Tim at the LibraryThing blog has taken a good look at the difference in tag use between LibraryThing and Amazon. In short: tags have not been as successful on the latter as they have on the former. Tim makes a few interesting observations, including:

- people like to tag their own stuff but don't feel compelled to tag products people are trying to sell
- LibraryThingers are using the site to organise their own books, most of their tags are descriptive and are used for themselves and socially whereas Amazon users have a tendency to create 'opinion' tags which are are an extension of Amazon's review system.

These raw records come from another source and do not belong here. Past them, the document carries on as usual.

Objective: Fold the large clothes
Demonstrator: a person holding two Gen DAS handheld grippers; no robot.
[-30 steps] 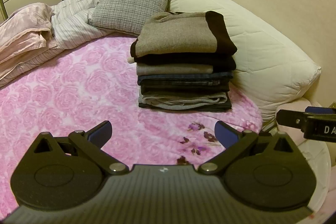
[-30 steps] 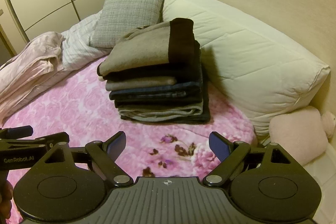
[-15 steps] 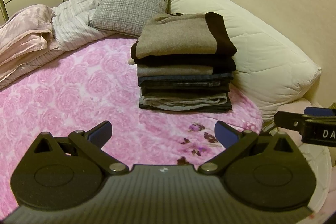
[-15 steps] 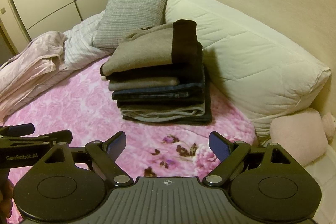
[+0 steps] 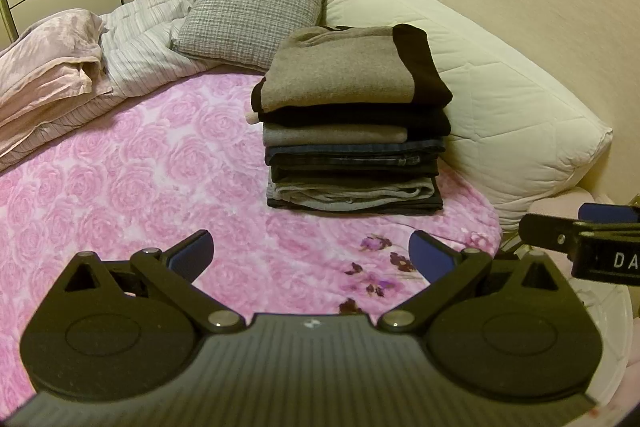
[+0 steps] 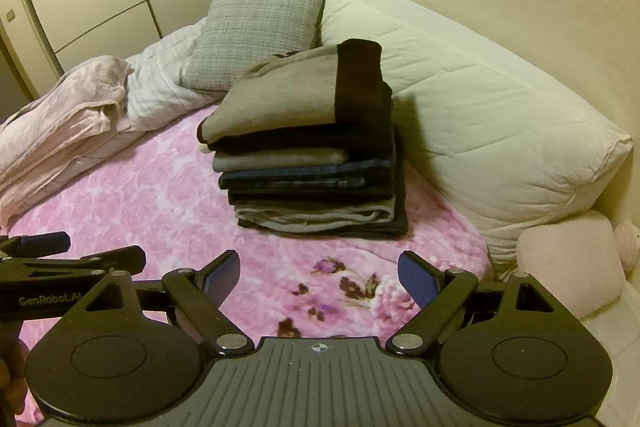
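Note:
A stack of several folded clothes [image 5: 352,143] [image 6: 308,163] sits on the pink rose-print bedspread [image 5: 120,187] [image 6: 140,195], against a long white bolster. A grey-brown sweater with a dark band [image 5: 344,71] [image 6: 296,95] lies on top. My left gripper [image 5: 310,253] hovers open over the bedspread, well short of the stack, holding nothing. My right gripper [image 6: 318,273] is likewise open and empty, a little nearer the bed's right edge. Each gripper shows at the side of the other's view.
A grey checked cushion [image 5: 256,11] [image 6: 256,35] leans behind the stack. A white bolster [image 5: 480,95] [image 6: 480,131] runs along the wall. Crumpled pink bedding [image 5: 44,59] and a striped quilt [image 5: 148,43] lie at the left. A pink pillow [image 6: 568,267] rests off the bed's right end. Wardrobe doors stand behind.
Both grippers have drifted back slightly and the views tilted; the stack sits a touch lower in frame. Both stay open and nothing on the bed has moved.

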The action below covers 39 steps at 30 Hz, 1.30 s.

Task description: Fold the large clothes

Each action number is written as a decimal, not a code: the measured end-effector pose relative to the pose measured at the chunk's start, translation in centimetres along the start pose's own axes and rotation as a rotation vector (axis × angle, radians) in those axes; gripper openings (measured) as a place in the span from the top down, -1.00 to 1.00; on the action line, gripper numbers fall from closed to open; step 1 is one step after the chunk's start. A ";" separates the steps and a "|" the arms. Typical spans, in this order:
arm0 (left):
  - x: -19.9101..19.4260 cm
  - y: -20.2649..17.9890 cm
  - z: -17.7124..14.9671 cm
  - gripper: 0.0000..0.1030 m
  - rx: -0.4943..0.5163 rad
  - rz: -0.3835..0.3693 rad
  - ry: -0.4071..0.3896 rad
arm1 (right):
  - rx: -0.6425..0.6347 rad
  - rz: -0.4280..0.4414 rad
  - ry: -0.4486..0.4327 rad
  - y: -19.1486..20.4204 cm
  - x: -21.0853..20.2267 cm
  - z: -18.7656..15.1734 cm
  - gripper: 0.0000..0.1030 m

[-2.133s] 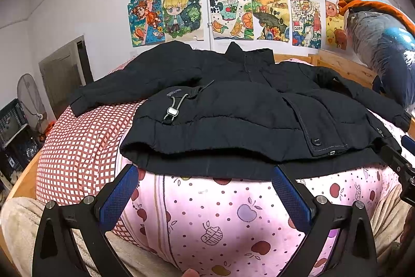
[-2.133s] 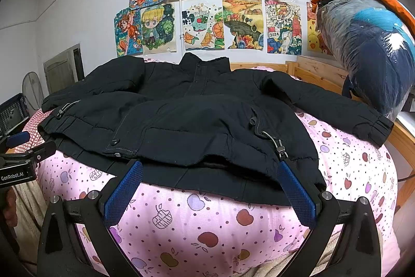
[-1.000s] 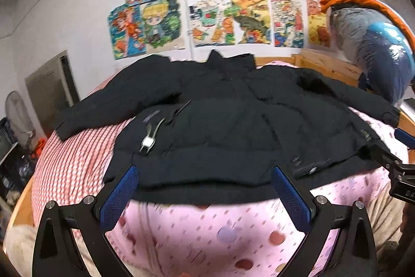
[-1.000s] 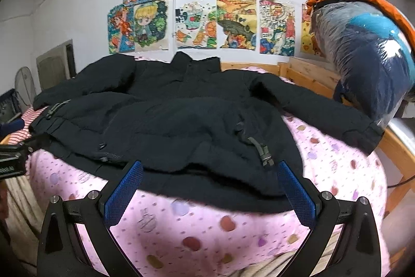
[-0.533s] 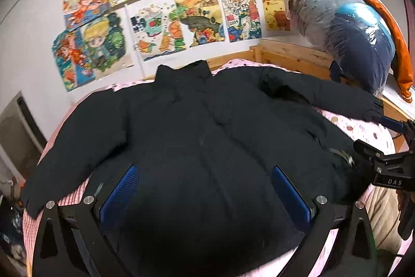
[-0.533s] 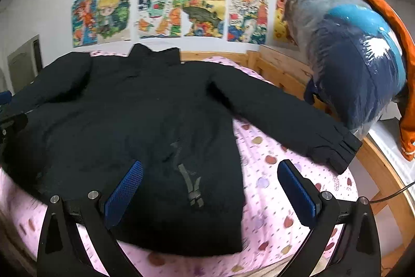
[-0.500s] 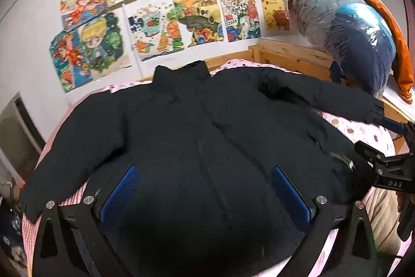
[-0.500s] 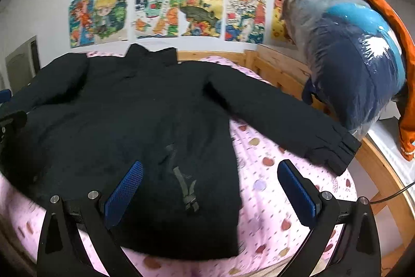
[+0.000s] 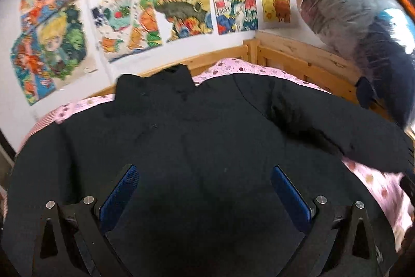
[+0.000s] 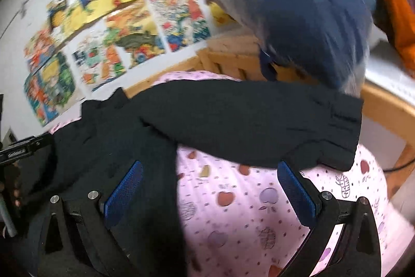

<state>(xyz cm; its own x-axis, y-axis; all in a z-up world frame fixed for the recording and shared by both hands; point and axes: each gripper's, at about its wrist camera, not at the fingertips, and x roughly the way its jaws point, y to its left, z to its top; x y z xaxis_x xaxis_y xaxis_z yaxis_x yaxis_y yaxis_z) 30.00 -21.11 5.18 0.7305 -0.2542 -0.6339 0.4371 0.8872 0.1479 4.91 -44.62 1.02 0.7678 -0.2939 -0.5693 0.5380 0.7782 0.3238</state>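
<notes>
left gripper [image 9: 205, 194] spread, now low over black jacket [image 9: 197, 147] body | right gripper [image 10: 210, 188] spread, swung toward sleeve [image 10: 259, 121] | 0 folds yet; sleeve fold likely next

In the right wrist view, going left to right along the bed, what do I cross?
Left gripper → black jacket body → outstretched sleeve → sleeve cuff → wooden bed rail.

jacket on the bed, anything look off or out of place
Nothing stands out. The black jacket lies spread flat on the pink bedspread, one sleeve stretched toward the bed's edge; no tears or spills show.
</notes>
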 end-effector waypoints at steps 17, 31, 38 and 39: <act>19.3 -6.5 1.8 -1.00 -0.063 -0.095 0.273 | 0.397 -0.116 -0.075 -6.9 7.5 0.4 -0.94; 11.9 0.4 2.4 -0.82 -0.218 -0.279 0.211 | 0.117 -0.055 -0.274 -1.2 2.9 6.2 0.69; 1.0 9.9 0.5 -0.82 -0.260 -0.253 0.099 | -0.301 0.117 -0.409 12.2 -0.4 11.0 0.69; -0.3 11.2 0.0 -0.82 -0.274 -0.241 0.095 | -0.349 0.137 -0.420 13.9 -0.8 11.0 0.69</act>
<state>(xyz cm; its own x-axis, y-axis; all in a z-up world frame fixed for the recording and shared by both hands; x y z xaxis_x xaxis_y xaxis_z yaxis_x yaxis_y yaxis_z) 34.71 -11.09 7.04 0.5663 -0.4432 -0.6949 0.4251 0.8794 -0.2145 15.58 -39.72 14.30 0.9334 -0.3177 -0.1665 0.3318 0.9412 0.0638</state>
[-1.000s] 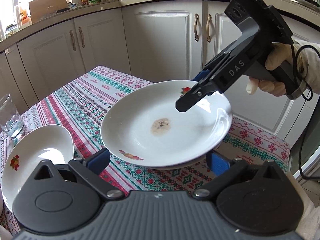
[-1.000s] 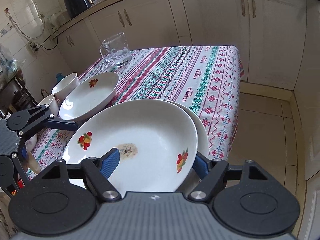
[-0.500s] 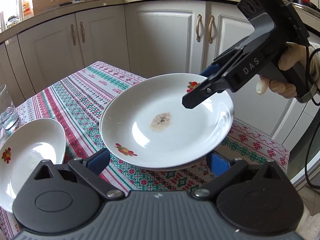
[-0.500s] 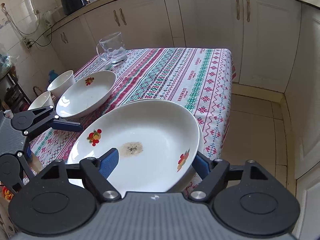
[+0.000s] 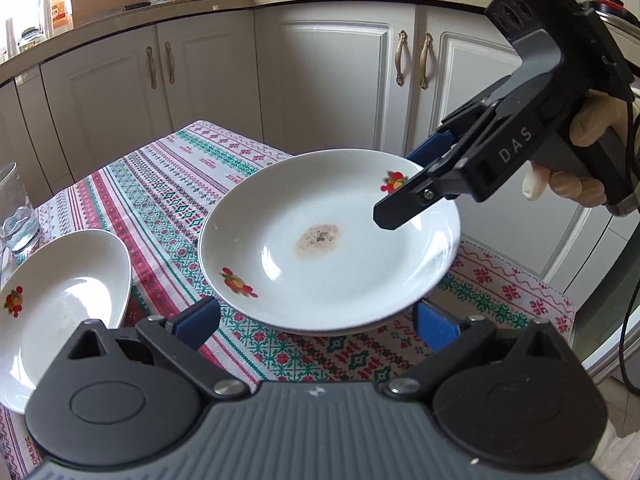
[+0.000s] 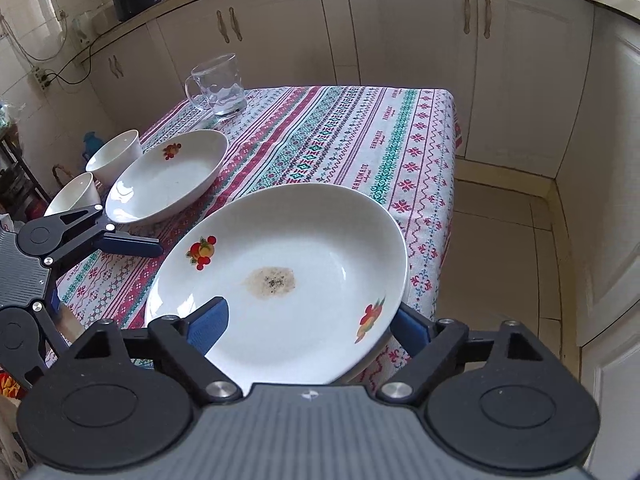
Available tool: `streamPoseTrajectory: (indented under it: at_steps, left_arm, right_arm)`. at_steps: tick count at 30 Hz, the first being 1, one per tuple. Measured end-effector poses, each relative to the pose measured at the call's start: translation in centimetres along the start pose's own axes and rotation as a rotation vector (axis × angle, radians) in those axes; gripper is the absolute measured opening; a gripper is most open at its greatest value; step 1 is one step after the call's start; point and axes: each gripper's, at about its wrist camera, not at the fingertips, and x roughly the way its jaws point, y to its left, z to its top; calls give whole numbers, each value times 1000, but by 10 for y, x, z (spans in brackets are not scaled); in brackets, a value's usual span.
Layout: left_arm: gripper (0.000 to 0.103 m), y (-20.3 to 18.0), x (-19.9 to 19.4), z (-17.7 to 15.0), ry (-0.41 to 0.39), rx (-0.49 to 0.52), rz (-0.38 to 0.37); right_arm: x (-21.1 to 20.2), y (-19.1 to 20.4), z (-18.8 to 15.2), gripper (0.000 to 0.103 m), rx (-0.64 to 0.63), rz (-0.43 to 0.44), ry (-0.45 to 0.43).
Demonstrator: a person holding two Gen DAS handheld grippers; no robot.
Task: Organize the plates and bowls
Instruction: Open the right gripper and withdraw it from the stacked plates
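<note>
Patterned tablecloth [image 6: 340,128] fills mid-frame. Right gripper [image 6: 308,320] pinches the stained plate [image 6: 288,280] (rim between its fingers); left gripper [image 5: 316,322], lower frame, stands spread.

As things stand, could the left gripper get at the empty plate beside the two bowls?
Probably yes. The left gripper is open and holds nothing, and it sits right next to that plate, with only bare tablecloth between them. The right gripper is occupied, clamped on the stained plate.
</note>
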Motion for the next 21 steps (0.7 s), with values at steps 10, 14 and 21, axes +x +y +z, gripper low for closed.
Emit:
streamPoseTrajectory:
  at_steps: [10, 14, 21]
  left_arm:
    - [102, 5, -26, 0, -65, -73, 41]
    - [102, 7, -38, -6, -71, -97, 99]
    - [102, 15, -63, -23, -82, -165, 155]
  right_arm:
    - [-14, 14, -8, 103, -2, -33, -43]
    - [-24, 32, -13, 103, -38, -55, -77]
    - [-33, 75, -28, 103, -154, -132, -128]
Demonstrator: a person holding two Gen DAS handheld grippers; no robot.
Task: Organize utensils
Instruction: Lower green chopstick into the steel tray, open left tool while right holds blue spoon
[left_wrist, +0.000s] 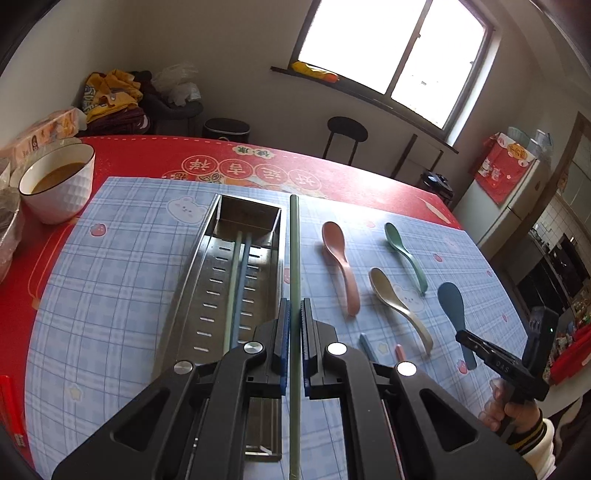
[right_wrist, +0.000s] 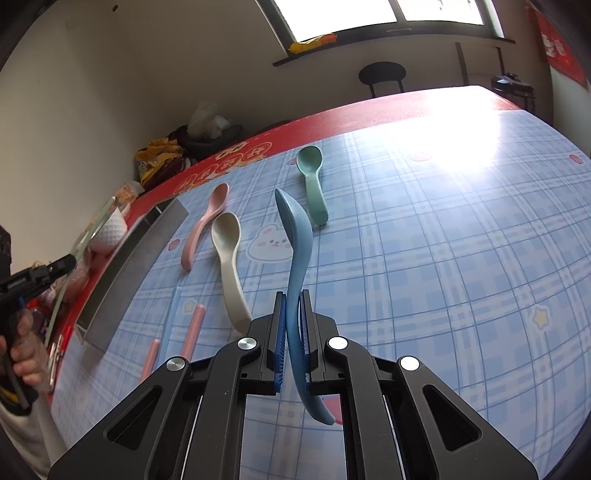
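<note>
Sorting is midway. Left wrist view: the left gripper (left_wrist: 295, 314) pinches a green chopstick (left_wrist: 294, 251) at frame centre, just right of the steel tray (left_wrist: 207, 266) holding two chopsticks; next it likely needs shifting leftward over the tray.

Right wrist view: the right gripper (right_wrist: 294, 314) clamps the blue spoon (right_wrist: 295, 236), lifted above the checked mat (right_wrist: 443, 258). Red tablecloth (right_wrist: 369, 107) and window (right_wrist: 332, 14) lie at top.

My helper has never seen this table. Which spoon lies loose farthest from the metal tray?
On the blue checked mat, right of the metal tray, three spoons lie loose. Take the green spoon, beyond the pink spoon and the cream spoon; it alone is green.
</note>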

Something is going on here—something with broad implications for tagging, classification and "Web 2.0" commerce. There are a couple of lessons, but the most important is this: Tagging works well when people tag "their" stuff, but it fails when they're asked to do it to "someone else's" stuff. You can't get your customers to organize your products, unless you give them a very good incentive. We all make our beds, but nobody volunteers to fluff pillows at the local Sheraton.

It's a fantastic post. Go read it.

Morville and Rosenfeld's seminal IA text, Information Architecture for the World Wide Web has gone into a 3rd edition. CMSWatch has published one of the new chapters so you can go over and read it for free. It tackles enterprise IA.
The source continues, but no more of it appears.